[Your instructions]
The expected output is each line in the data below that includes the string "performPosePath".

Top of Supplied material

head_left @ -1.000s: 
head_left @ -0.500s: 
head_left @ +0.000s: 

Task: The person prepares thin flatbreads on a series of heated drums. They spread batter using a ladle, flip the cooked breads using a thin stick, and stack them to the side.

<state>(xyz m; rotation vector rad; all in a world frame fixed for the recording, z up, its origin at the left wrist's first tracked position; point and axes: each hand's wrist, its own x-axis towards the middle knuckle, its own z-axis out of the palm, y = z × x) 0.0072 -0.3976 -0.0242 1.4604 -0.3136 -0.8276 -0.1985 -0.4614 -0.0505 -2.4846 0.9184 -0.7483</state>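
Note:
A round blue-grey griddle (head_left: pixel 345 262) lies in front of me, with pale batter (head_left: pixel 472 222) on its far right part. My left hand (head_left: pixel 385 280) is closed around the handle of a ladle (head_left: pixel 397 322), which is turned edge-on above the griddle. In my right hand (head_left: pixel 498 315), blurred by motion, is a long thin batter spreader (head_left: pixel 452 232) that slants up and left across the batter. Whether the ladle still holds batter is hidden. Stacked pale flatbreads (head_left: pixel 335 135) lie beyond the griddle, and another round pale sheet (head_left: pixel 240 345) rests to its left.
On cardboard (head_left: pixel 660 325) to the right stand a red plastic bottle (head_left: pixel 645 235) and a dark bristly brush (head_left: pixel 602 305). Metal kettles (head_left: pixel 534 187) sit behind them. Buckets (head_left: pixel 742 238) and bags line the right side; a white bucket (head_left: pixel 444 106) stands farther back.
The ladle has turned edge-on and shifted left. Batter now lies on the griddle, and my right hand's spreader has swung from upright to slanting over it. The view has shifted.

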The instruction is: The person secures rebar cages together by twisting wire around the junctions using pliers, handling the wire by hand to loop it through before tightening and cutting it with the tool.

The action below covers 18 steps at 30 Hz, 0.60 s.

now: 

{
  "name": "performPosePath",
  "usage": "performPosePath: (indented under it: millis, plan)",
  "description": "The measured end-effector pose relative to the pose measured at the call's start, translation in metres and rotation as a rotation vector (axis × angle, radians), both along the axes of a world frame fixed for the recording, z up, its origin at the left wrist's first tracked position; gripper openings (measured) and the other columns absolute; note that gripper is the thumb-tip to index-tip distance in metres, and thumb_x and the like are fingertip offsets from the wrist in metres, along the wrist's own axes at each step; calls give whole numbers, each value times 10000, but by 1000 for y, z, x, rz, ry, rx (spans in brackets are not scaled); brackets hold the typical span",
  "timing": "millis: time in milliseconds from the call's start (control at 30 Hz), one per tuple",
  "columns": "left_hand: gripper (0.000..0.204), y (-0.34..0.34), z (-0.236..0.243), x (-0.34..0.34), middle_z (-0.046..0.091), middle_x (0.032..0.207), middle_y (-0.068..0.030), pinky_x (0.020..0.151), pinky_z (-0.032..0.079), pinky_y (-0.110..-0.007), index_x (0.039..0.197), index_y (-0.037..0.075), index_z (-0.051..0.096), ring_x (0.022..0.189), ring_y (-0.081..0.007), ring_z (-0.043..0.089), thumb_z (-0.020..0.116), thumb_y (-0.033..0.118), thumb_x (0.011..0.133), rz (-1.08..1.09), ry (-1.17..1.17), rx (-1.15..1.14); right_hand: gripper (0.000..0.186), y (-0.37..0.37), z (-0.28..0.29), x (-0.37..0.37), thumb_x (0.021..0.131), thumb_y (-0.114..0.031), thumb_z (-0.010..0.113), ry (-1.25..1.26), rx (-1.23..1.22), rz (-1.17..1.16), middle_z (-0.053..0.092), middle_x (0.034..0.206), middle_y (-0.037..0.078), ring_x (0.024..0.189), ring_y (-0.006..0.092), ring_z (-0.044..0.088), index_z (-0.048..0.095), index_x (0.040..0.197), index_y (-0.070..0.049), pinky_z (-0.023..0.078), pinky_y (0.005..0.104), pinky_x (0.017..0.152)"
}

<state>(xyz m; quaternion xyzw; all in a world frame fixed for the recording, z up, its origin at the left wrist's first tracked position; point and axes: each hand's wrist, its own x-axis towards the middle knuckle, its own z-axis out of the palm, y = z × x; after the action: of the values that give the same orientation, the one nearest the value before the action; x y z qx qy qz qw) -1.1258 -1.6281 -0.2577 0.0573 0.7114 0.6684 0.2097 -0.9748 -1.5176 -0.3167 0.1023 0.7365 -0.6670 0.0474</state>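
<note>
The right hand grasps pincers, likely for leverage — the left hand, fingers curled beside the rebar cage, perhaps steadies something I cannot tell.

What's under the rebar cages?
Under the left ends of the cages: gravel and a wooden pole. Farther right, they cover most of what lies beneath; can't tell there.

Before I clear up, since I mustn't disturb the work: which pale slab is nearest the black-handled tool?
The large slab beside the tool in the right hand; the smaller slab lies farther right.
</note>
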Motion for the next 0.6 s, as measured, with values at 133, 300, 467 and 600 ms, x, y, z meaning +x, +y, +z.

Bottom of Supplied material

[Task result]
  "name": "performPosePath",
  "usage": "performPosePath: (indented under it: millis, plan)",

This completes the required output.